DIRECTIONS
Once you find the line containing "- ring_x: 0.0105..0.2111" in the data below, copy it and each following line exactly, up to and including the line containing "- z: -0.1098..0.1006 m", and nothing else.

[[ INPUT DATA, beginning ]]

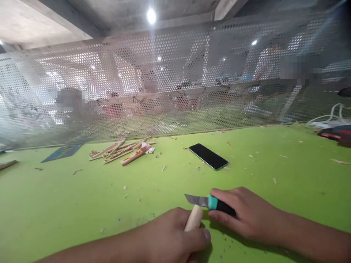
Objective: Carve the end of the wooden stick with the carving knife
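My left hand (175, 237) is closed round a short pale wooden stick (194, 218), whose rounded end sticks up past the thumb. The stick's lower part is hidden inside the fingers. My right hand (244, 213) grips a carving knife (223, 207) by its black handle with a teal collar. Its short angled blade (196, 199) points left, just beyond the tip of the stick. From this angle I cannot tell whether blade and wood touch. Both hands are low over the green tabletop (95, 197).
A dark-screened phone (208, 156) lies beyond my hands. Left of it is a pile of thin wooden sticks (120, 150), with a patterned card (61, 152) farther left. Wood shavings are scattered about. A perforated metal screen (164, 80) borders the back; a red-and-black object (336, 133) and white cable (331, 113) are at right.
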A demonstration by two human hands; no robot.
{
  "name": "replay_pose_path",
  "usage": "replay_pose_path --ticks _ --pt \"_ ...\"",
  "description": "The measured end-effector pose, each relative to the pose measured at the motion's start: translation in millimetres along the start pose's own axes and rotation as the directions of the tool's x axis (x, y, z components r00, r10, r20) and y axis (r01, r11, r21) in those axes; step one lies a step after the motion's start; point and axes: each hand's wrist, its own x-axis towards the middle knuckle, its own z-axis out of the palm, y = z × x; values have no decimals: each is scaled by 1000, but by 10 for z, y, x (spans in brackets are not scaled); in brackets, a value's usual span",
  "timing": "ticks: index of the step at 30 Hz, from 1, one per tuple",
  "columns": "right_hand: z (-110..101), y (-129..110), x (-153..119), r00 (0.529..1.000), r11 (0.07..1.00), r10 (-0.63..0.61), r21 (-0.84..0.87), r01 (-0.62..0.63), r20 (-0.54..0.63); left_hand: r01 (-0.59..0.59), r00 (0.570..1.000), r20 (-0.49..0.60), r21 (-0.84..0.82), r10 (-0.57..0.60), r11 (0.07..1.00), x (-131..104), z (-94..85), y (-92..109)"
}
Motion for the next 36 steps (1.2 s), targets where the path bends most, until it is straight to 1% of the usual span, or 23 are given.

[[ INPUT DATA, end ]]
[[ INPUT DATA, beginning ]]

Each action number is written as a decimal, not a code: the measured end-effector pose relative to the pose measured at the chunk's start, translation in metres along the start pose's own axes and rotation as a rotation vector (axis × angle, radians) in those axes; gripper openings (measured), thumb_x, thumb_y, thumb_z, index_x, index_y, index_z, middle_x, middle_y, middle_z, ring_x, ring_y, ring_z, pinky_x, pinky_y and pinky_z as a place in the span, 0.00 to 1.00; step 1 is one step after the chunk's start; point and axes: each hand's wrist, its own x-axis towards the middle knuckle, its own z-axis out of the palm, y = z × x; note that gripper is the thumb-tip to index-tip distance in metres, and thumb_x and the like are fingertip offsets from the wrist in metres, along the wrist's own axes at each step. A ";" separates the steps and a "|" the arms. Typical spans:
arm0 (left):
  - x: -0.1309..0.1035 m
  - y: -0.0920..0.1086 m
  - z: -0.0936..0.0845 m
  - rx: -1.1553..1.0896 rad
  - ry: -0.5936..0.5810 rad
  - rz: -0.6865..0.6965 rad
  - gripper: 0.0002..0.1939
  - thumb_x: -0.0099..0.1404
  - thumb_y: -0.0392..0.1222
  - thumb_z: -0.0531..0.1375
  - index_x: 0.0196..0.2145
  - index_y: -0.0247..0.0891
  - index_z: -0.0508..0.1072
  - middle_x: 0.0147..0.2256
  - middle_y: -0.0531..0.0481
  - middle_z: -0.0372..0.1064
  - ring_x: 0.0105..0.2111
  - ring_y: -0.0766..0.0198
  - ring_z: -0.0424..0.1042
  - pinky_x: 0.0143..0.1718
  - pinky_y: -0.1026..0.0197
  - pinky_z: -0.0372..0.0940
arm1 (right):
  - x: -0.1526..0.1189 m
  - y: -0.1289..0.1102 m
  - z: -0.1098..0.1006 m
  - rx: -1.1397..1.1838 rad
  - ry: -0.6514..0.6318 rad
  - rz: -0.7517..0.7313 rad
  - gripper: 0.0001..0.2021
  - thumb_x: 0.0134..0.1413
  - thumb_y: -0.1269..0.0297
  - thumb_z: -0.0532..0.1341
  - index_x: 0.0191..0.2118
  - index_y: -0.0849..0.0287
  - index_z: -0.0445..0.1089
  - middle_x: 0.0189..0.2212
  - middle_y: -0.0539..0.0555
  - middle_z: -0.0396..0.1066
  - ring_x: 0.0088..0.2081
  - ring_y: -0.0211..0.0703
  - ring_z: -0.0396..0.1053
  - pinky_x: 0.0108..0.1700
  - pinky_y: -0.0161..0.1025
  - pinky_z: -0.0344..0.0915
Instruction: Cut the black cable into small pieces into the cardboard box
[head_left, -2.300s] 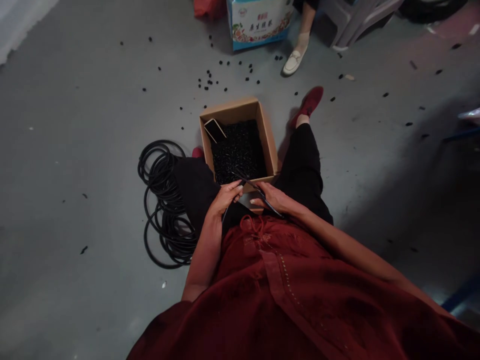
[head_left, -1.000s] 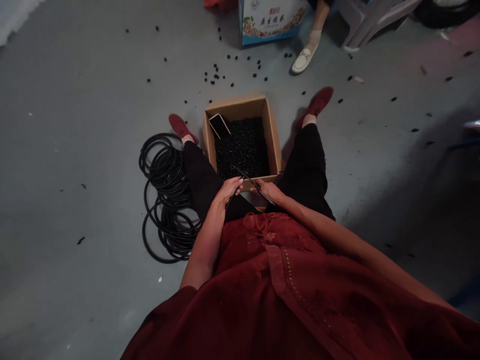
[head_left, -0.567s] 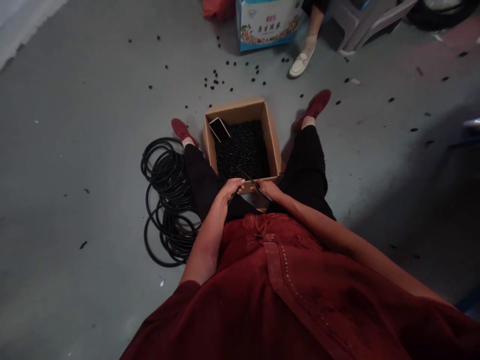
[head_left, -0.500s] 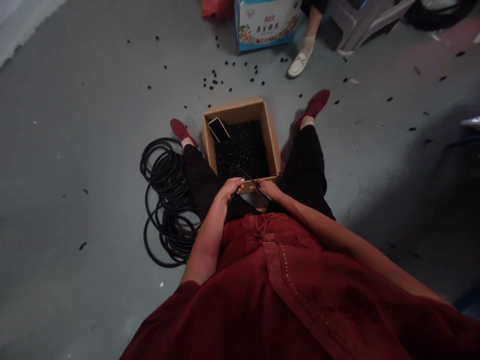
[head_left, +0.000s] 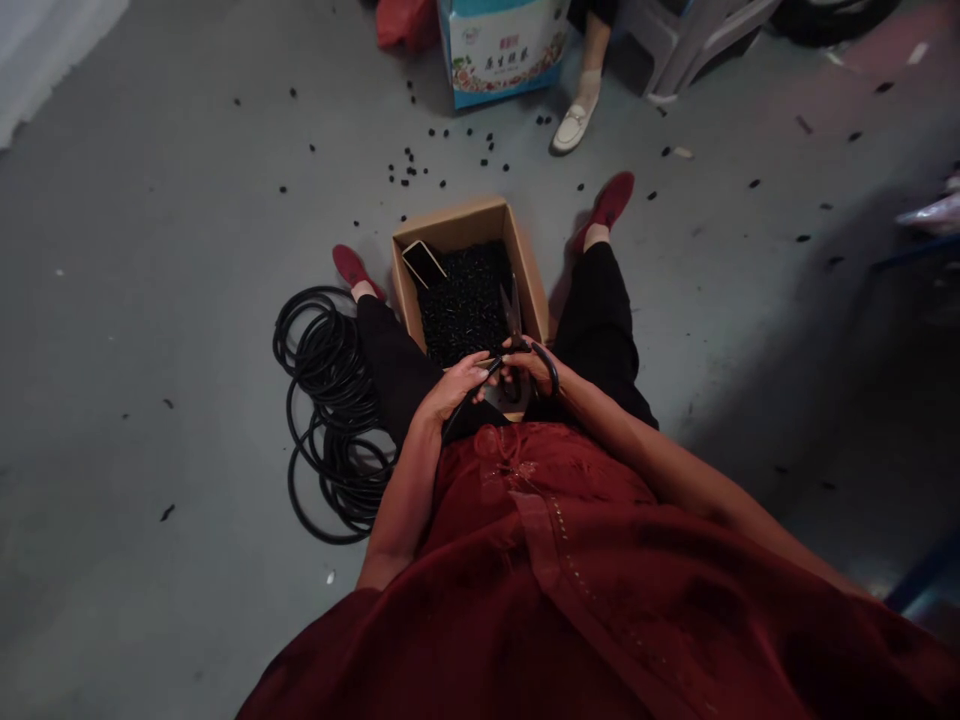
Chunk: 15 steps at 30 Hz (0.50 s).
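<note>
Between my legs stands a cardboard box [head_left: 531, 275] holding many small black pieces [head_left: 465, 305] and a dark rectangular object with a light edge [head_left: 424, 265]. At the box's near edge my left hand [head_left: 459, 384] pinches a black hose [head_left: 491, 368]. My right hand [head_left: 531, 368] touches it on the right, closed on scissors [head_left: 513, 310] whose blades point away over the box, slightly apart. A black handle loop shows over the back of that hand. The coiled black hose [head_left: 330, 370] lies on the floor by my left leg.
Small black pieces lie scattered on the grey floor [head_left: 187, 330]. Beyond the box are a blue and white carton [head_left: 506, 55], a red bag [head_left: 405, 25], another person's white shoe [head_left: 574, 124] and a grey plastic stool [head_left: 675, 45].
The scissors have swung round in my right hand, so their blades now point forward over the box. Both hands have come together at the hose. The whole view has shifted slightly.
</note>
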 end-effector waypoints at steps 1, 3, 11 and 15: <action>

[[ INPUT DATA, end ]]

SOLVED PROBLEM
  - ring_x: 0.0105..0.2111
  - ring_y: -0.0766..0.0198
  - ring_z: -0.0424..0.1042
  - pinky_x: 0.0143..0.1718
  - pinky_y: -0.1026..0.0197
  - pinky_z: -0.0372..0.0940
arm1 (right):
  - x: -0.1526..0.1189 m
  - y: -0.1289..0.1102 m
  - z: -0.1098..0.1006 m

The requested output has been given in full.